Pixi is installed as:

# Install the binary
$ curl -fsSL https://pixi.sh/install.sh | bash
# Reset the shell
$ source ~/.bashrc
# Confirm installation.
$ pixi --version 

The documentation for pixi is found on https://pixi.sh/latest/basic_usage/.

Because putting all programs in a single database would get too massive, the developers put the software into groups, called channels. These channels can be general, such as conda-forge or domain specific, such as bioconda. Most bioinformatic software is found in the bioconda channel.

4.1.1 Usecase: installing qiime

The example I will give here with pixi is installing qiime, a software for analysing amplicon sequencing experiments. To find if this software is availible, we go to https://prefix.dev/. Then we type qiime in the search as so:

Searching for the qiime package on prefix.dev.
Searching for the qiime package on prefix.dev.

Click on the first hit then you’ll see this:

The main information for the qiime software shows the version.
The main information for the qiime software shows the version.

Here you see that v1.9.1 is available. This means that you can install qiime!

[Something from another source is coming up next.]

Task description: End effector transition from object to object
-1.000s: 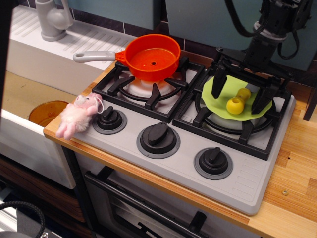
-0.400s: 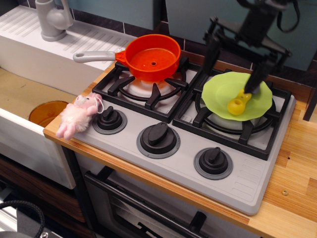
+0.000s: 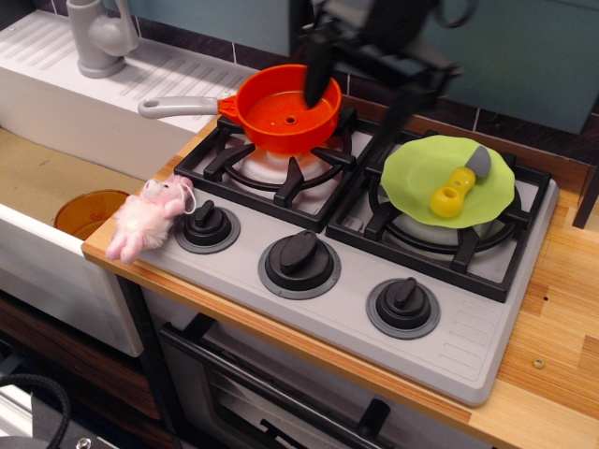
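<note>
observation.image view: one overhead-angled look at a toy stove set into a wooden counter.
Far left: a grey tap (image 3: 98,36) stands on the white sink surround, and an amber bowl (image 3: 86,211) sits low in the basin.
Counter edge: a pink plush toy (image 3: 148,218) lies beside the leftmost stove knob (image 3: 207,225), untouched.
Left burner: an orange pot (image 3: 287,108) with a grey handle rests on the grate.
End effector (image 3: 354,86): a second ago it hung over the right burner, its prongs straddling the yellow piece; it has since lifted and swung left, and now hovers over the pot's right rim, blurred by motion.
Fingers: spread wide, one prong (image 3: 314,79) above the pot, the other towards the green plate; nothing held, as far as the blur allows.
Right burner: the green plate (image 3: 423,168) carries a yellow-handled toy (image 3: 452,192) with a grey tip, now uncovered and slightly shifted.
Meaning: the transfer looks well along, with the pot as the likely destination.
</note>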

Pixi has two modes of installation, global and local. The global installation places the program in the home (~/.pixi) directory. This makes the installed program behave as a program such as ls or echo. In the local method, you install the program for a specific pixi project. This is most useful when you mix programs with scripts and you want to share them. For instance, if you write a python program that you want to share with someone, you need to give the person the python code, and the python interpreter that you’ve used.

4.1.2 Global installation

For global installation, you would use the following command:

pixi global install qiime -c bioconda

Here the -c bioconda indicates that qiime is located in the bioconda database.

4.1.3 Local installation

If you are writing an analysis using qiime and you want to share your analysis scripts written with bash, you’ll need to specify which qiime you used. You would do this as follows.

# Navigate to where you want your analysis
$ mkdir qiime-analysis
$ cd qiime-analysis
$ pixi init
 Created ~/qiime-analysis/pixi.toml

Then to specify that you want pixi to look in the bioconda database for the programs you type:

$ pixi project channel add bioconda
 Added bioconda (https://conda.anaconda.org/bioconda/)

After this you can type

pixi add qiime

to install the latest version of qiime. Now you can use this programme (in qiime-analysis) by typing pixi run qiime.

4.2 Singularity containers

With singularity containers, you can install software from any OS, on any other OS that supports the container format. This is especially useful if the thing you want to run, is not available in any conda channel.